4.     Future Enhancements and the Inferchain
The above paper has explored the design, workflows and components behind Spectral, an ecosystem bridging the gap between AI, ML and Blockchain through the Syntax network. 
Near term roadmap for Syntax will focus on empowering people to enrich their engagement with the Agent Economy. 
  • Ability to create your own agents: users will be able to create their custom agents and modify their identities, knowledge bases and plugin access. This feature will lead to the creation of a variety of agents for different tasks in Web3.
  • Roster of industry grade plugins: To enable complex use cases and end to end functionality, we are currently engaging with several providers to enhance availability of oracles, feeds, etc. to Agents on the Syntax network.
  • Monetizing Agent interaction: Users will soon be incentivized to create Agents and can set a monetary transaction mechanism for allowing other users to interact with their Agent.
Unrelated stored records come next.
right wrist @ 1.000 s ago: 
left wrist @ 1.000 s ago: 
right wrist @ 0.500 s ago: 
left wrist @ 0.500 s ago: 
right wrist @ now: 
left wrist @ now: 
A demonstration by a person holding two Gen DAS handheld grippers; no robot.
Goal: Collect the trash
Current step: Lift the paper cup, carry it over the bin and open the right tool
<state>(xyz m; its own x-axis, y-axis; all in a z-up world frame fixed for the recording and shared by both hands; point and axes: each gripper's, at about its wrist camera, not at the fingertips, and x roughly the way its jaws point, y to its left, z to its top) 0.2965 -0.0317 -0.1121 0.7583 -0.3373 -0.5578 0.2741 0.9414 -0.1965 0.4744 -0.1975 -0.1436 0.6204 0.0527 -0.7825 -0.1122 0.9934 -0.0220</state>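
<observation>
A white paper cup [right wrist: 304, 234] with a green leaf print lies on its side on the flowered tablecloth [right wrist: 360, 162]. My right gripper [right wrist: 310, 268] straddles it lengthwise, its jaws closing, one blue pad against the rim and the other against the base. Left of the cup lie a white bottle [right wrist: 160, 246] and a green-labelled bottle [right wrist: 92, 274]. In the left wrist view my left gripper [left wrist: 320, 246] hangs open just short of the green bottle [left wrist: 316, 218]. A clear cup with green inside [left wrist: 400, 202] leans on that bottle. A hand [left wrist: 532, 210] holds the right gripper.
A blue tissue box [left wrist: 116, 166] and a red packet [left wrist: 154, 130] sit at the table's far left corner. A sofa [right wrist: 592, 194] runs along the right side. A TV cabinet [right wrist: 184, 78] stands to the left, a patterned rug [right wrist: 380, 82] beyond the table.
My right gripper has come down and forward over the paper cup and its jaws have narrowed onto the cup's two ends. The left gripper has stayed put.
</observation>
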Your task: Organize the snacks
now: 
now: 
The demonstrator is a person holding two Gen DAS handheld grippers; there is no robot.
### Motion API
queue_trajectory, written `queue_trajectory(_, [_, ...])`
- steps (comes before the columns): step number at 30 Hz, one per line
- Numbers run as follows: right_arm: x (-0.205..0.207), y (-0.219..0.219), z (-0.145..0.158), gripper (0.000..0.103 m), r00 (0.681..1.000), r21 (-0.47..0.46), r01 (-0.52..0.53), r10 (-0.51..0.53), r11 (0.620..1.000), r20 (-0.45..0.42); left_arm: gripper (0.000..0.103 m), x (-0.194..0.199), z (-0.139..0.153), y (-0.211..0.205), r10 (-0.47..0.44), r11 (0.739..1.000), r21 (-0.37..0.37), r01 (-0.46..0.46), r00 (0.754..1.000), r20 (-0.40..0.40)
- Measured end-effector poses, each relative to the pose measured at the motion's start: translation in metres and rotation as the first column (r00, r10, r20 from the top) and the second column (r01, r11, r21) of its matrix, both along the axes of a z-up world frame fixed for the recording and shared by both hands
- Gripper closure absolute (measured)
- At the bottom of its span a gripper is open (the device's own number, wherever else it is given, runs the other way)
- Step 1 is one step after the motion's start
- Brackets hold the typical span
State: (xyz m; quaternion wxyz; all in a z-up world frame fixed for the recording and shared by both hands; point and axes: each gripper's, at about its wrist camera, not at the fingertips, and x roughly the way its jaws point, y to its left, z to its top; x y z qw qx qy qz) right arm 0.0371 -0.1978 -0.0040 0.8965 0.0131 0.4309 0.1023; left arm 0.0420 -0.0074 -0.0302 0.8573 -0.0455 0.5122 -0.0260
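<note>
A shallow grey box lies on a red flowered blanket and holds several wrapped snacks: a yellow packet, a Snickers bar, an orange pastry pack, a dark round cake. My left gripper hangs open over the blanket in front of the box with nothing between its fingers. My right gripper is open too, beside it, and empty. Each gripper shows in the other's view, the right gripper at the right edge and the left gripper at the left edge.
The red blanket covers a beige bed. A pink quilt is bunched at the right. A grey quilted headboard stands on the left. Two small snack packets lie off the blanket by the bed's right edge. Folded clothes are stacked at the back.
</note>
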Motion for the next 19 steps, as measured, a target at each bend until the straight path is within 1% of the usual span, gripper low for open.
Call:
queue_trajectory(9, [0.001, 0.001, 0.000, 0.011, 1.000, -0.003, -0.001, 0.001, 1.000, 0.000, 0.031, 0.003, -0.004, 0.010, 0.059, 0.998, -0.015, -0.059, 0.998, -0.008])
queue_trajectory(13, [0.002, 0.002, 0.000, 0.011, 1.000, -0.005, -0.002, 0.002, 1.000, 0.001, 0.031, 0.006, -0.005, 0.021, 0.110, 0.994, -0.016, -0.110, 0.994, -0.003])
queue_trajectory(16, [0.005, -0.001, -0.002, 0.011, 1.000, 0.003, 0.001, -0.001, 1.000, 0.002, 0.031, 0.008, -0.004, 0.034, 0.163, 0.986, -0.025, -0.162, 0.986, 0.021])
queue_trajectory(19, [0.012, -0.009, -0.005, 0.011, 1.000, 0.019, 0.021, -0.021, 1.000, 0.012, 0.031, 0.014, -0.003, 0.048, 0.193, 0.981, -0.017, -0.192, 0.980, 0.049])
This feature will enable Syntax to thrive as an open marketplace for Web3 AI Agents, thus creating network effects and fueling more Agent creation, engagement and adoption.
  • B2B Agents: Spectral is also engaging with several chains, tooling providers, and DeFi protocols to investigate creation of B2B agents for specific use cases. These Agents will help our partners to easily onboard their users without existing UX friction, and amplify their growth metrics.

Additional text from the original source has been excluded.